The American Legion and groups of farmers and growers helped organize a new “counter organization,” The Associated Farmers of California. Starting in 1934, they managed to suppress most labor protests. During the Salinas “lettuce strike,” two years later, a citizens’ army of 2,500 was mobilized to break the workers.


 

*




 

May 23: Operating on a tip, law enforcement officers set up a roadblock to stop Bonnie and Clyde. Bonnie and Clyde are stopped, but refuse to surrender and go for their guns. Fifty bullets hit them, and Bonnie is found with a machine gun in her lap, Clyde with a sawed-off shotgun in his hands.

 

Among Bonnie Parker’s effects was this poem:

 

Now Bonnie and Clyde are the

            Barrow gang,

I’m sure you all have read

How they rob and steal

And how those who squeal

Are usually found dying or dead.

 

If they try to act like citizens

And rent them a nice little flat,

About the third night they are

Invited to fight

By a submachine gun rat-tat-tat.

 

Someday they will go down together,

And they will bury them side by side,

To a few it means grief,

To the law it’s relief,

But it is death to Bonnie and Clyde.


 

*

 

“You cannot run the mines without them.” 
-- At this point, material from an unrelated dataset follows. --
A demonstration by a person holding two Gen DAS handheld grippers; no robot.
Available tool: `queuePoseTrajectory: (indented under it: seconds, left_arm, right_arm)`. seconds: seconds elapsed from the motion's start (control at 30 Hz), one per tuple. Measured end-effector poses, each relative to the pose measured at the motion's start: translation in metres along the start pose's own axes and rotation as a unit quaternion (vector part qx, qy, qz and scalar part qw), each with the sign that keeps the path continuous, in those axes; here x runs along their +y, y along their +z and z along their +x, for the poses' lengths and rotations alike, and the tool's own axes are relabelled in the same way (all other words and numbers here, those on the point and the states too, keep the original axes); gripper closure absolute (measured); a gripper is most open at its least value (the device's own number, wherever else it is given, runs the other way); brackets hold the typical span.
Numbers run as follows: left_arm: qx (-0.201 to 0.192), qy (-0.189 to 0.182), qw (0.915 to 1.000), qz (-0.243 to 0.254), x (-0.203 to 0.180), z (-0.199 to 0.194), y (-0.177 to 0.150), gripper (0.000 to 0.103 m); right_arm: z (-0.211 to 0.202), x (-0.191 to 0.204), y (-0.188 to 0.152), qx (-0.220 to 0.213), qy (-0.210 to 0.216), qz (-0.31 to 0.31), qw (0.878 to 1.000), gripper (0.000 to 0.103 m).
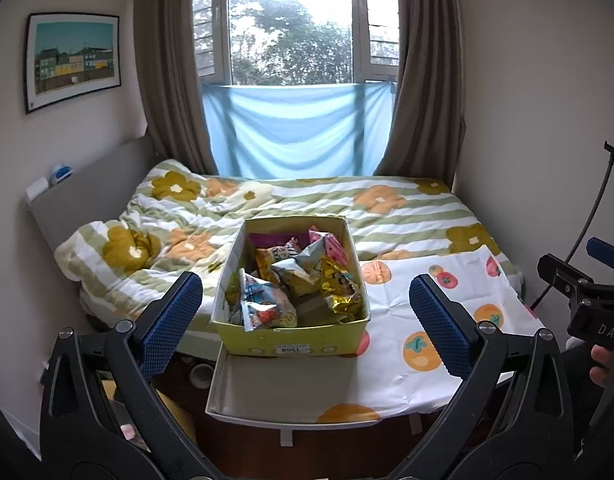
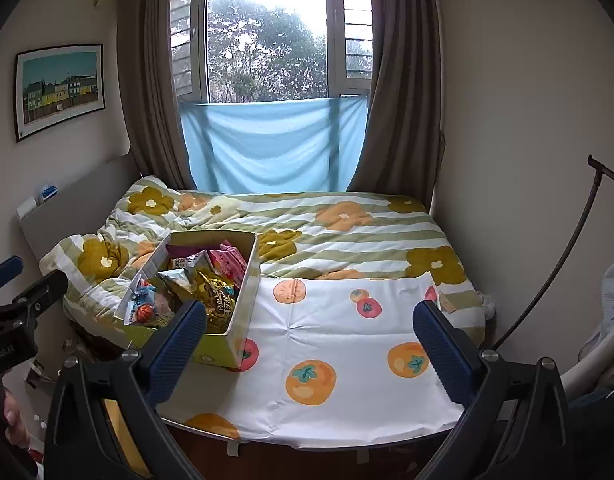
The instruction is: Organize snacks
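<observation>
Both tongs, left (image 1: 305, 316) and right (image 2: 309, 346), stand wide apart and empty, back from the yellow box (image 1: 267, 343) heaped with snack packets (image 1: 303, 276) at the table (image 2: 347, 438) edge against the bed (image 2: 347, 232). Its open flap (image 1: 267, 392) overhangs; a careless nudge could tip box and loosely piled packets floorward.

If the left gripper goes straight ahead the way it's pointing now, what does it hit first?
Most likely the yellow snack box: it sits centred between the open left gripper fingers, near wall closest. Depth is hard to judge in this fisheye view.
</observation>
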State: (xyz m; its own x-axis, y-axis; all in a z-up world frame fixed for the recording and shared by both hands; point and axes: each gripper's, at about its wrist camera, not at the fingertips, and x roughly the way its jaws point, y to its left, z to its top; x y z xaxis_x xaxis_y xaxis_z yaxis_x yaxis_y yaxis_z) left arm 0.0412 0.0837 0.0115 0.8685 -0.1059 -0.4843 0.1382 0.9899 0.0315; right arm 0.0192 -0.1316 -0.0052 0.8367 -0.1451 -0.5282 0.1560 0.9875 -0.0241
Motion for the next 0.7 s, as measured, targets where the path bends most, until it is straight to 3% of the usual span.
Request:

Labor organizers faced real danger during this period. Only a few years before, the chairman of the board of the Pittsburgh Coal Company was asked why machine guns guarded the company coal pits. “You cannot run the mines without them,” he told a congressional committee.  In the 30s, “hired guns still loomed over the toughest of the company towns, where a word for the union could get a man beaten up or killed.” (1129/162) 

John L. Lewis led a strike by 70,000 miners in the summer of 1934.

 

We’re going to meet ’em at the bridge and break their goddam heads,” shouted the mayor of Duquesne as the strike spread across the Allegheny Valley. Before it ended, the mine owners had poured some $17,000 into munitions and their henchmen had bombed miners’ houses and set crosses ablaze on the hillsides. But in the settlement, acceptance, and the road toward union recognition was staked out for every man in America’s far flung laboring forces.

 

As one assembly line worker put it: “So I’m a Red? I suppose it makes me a Red because I don’t like making time so hard on these goddamned machines. When I get home I’m so tired I can’t sleep with my wife.” (1129/164)

 

* 

Fred Astaire and Ginger Rogers star in the movie The Gay Divorcée, a smash success. RKO insures Fred’s legs for a million dollars. His first screen test had read: “Can’t act. Slightly bald. Can dance a little.” 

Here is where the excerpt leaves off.